My particular belief is that when people start seeing projects that are useful to them, that scratch their itch, that they will start using the language.  As I've seen in the government contracting circles I run in, the main motivator in choosing the language is which languages the developers want to use.  If I want to use Ruby to do scripting, I use it (which I did and it turned out great).  I now want to use D for my system level stuff so I'm going to use it.

I don't know if "Marketing campaigns" or anything targetted to managers helps in the environment I run in.  Getting stable compilers that are easy to install, convincing people that it will not go away, and developing software that people actually use are the three key things.
December 12, 2005
In article <dnif07$1h3a$1@digitaldaemon.com>, Walter Bright says...
>
>
>"BCS" <BCS_member@pathlink.com> wrote in message news:dnicmc$1c07$1@digitaldaemon.com...
>> How about a programming challenge? Develop a programming problem that
>requires
>> the contestant to program against a D language API.
>
>I've thought about this from time to time, but a reasonable way to implement it always seemed to escape me.
>

Would the opposite also apply?  Say a programming contest that is open to compiled languages and doesn't exclude D?  For example, take this speed-programming contest I stumbled onto today:

http://www.ludumdare.com/
(code a working game within 48 hours - use anything you want)

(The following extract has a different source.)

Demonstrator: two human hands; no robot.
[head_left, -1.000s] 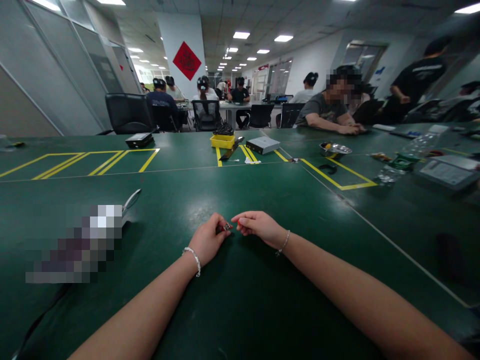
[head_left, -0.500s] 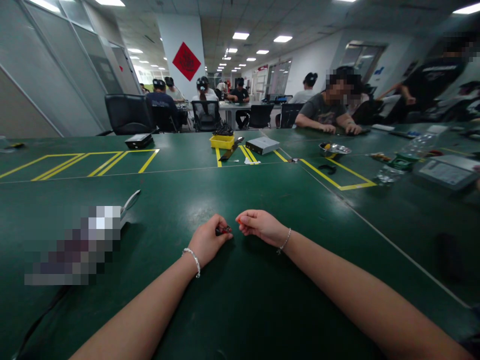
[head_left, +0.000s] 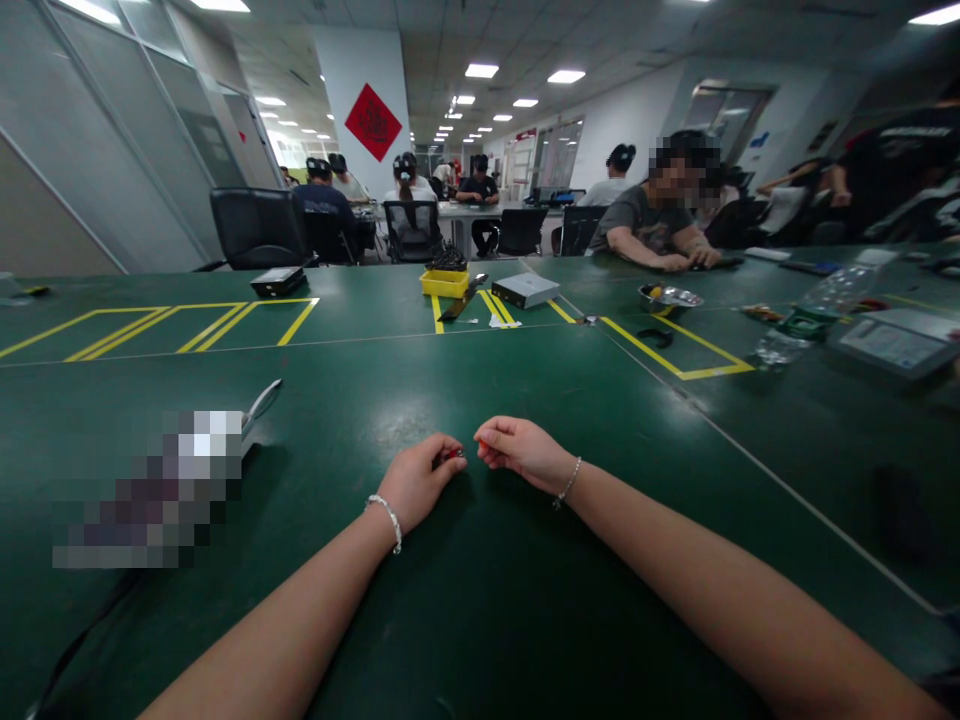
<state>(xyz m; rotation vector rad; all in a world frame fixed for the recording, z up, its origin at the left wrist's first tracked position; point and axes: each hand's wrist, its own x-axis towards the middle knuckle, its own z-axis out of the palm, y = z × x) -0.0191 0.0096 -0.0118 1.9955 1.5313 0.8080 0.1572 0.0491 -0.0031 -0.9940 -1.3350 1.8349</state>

While not an outstanding example, it does demonstrate that there are other grass-roots niches out there that are *easily* within reach of D.

------------
Assuming that we don't have the manpower and resources to mount the kind of ad campaign that D needs, the best we can do is improve the product itself to make it *the* most obvious choice for its niche.  And it has to beat years of mindshare and momentum behind C++ and Java to do that.  This means writeups, tutorials, FAQs (we don't even have one for the NG), manuals, etc.  Lots of un-fun, non-paying, non-programming work.

Honestly, we're still building the toolchain, and assembling 1st tier applications (IDEs, shell utils, kernels, servers, daemons) that I think the current mode is about where I'd expect us to be.  Once D has something on par with JDK1.0, then marketing becomes easier; we're quite close to that now.

Once DMD manages to shed its Beta status, and the associated ABI's and documentation are finalized, continued development on the compiler and spec becomes a *selling point* rather than a fault.  It would allow all of us to say that D is "being actively improved" rather than left to languish with any faults it may have.

And not to beat a dead horse, but I still think there's more that can be done on the web front that is directly under the community's control.  There is a *huge* vacancy in the D community for press, publications, and editorials that could be available as a daily/weekly/monthly website.  The current crop of sites have the "what" and "where" but nothing has the "who" and most importantly "why".  The "how" is scattered about, which is fine, but there's no authoritative source to lend coherence to the community in this regard (IMO, the wiki isn't groomed enough to count).